Nowhere in Purchas's or Marco Polo's accounts is there any hint of Coleridge's enchanted solitude. Instead, what we read of is people buying, selling, eating, working, trading, going and coming, or merely milling about. Without fail there is a river that “winds” through the grounds of the palaces, plied by barges and other commercial vessels, and which in some instances “runneth his course into the Occean Sea.” By contrast, the palace and grounds of Coleridge's poem are empty and still; the river hasn't so much as a single sail. One could be looking at a scene from which all the inhabitants had fled, possibly ages ago. In both Purchas and Marco Polo, Cublai is normally pictured hearing legal cases, pronouncing on them, dispatching messengers to foreign courts, attending lectures, studying and promoting the arts and sciences, listening to reports of the public works commissions, inspecting his stables, or (best of all) going to or returning from the hunt. There is always something going on. Coleridge's Kubla, on the other hand (what we can see, or deduce, of him), is utterly aloof, his Xanadu a retreat, more hideaway than imperial court. Both he and the setting have been almost totally transformed. How are we to account for these transformations?22

III

There is probably always some identification, not necessarily conscious, between a writer and his subject. The crucial passage in Purchas that touched off “Kubla Khan” may imply a personal or situational analogy of some kind between Coleridge, “poet-philosopher,” and Kubla Khan, Oriental monarch. Is the poem perhaps a medal with two sides, one stamped Coleridge, the other Kubla Khan? The two figures appear to be connected, although they face in different directions and have corresponding but reversed dilemmas. Each is on the point of betraying his true vocation for another one—Kubla, man of action par excellence, deserting affairs of state for those of the pleasure dome, Coleridge his career as philosophic poet for that of intellectual explorer outside the walls, i.e. as professional lecturer, journalist, literary and political theorist, religious thinker. Both are seriously concerned with making and administering empires (civilizations), with their various divisions, provinces, departments, histories, traditions, manners, etc. Both are concerned with bringing speech to speechless tribes and with unifying the life of the mind within their borders. Both possess a vision of a complete empire, not merely practical knowledge of its parts.

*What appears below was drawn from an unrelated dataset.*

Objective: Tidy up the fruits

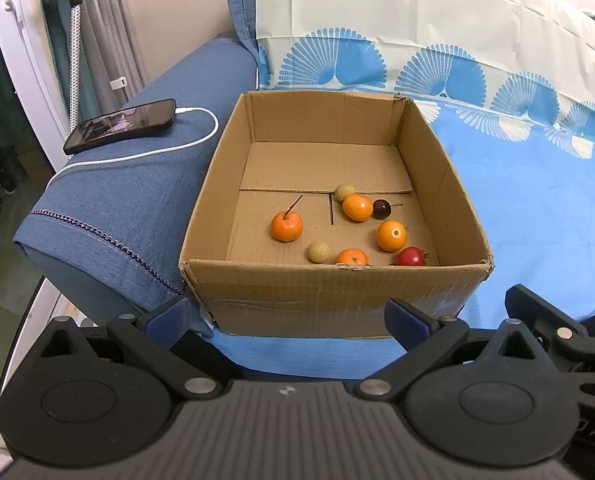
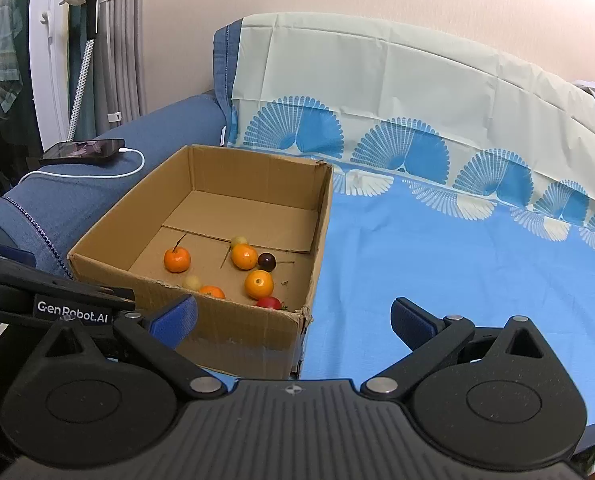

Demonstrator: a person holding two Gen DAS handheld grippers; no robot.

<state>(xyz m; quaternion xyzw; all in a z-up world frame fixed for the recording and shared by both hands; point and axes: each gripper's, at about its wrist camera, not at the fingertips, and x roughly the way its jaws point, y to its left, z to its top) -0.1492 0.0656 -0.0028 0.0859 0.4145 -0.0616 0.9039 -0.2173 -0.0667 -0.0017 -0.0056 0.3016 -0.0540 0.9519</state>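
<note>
Small fruits (image 1: pixel 357 228) — orange, pale yellow, one dark, one red — lie loose in the cardboard box (image 1: pixel 329 300) at frame centre, on the blue sheet (image 2: pixel 457 260). Left claw (image 1: pixel 287 318) and right claw (image 2: pixel 293 320) gape wide, holding nothing.

Box set at the left end of the sofa seat, against the armrest.

The cardboard box (image 1: pixel 337 292) is placed on the sheet (image 2: pixel 457 264) covering the sofa seat, its left wall touching the armrest (image 1: pixel 137 200). All fruits (image 1: pixel 353 232) are gathered in the box's near half. A phone (image 1: pixel 121 128) is laid on the armrest, left of the box, with a cable (image 1: pixel 201 136) plugged in. The seat to the right of the box is covered only by the sheet.
</note>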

Serious poets feel genuine responsibility for the civilization to which they belong. They want to know how it evolved, what moves it, what may happen to it if it continues along its present course, what it might yet become. But after a certain point, allegiance to poetry must prevail over alternative interests. In Coleridge's case, as has often been noted, the claims of poetry and the claims of speculation were uniquely balanced. (“I hope,” he wrote Poole in February 1801, “that Poetry & Philosophy will not neutralize each other & leave me an inert mass.”23) For years he devoted more and more of his energies to social and philosophic thought and analysis, and made longer and longer excursions into theology, history, criticism, enlisting his powers in the service of a lower encyclopedism until what were once short field trips outside the walls of “Xanadu” became full-scale expeditions, journeys of settlement. From about 1800 to the end of his life in 1834, he applied himself increasingly to the preparation of what he came to describe as his “great work on the Logos, Divine and Human, on which I have set my Heart and hope to ground my ultimate reputation,”24 a work that was, in the words of W. J. Bate, “nothing less than a new Summa of theology, morals, psychology, logic, the sciences, and the arts, or rather of a series of works that together might make up a new Summa.25 Coleridge loved to speak of it in architectural terms: “What a Hope, Promise, Impulse you are to me!” he writes Thomas Alsop in 1820, “in my present efforts to realize my past labors, and by building up the Temple, the shaped Stones, Beams, Pillars, Yea, the graven Ornaments & connecting Clamps of which have been piled up by me only in too great abundance.”26

Such a statement (the letters and Notebooks contain others like it) makes it easy to picture an ideal Coleridge, the Coleridge of intention, Wordsworth's “most wonderful man I have ever known,” as a serene and powerful ruler, a veritable Kubla Khan, dwelling in a palace of philosophy, science, and art at the center of a marvelous landscape of the mind. It wouldn't be a false picture of Coleridge; it would simply be a clarified one, stripped of everything that doesn't, in the end, really matter and that had only got in the way of the ideal Coleridge that did. It might even seem that this, after all, is what “Kubla Khan” is essentially about—Coleridge's intellectual “temple,” or Logosophia, on which he had “set his heart,” glimpsed from afar as a “stately pleasure dome” that was fated never to be brought to completion. It might seem a satisfying reading—if dates and other factors weren't definitely against it. For even if we don't accept Coleridge's “summer 1797” as the date of composition and take instead October 1799, or even “May or June 1800” (as suggested by Elizabeth Schneider), it would surely be much too early for him to have been lamenting in a poem the failure of a philosophic career which at that date could hardly be said to have begun.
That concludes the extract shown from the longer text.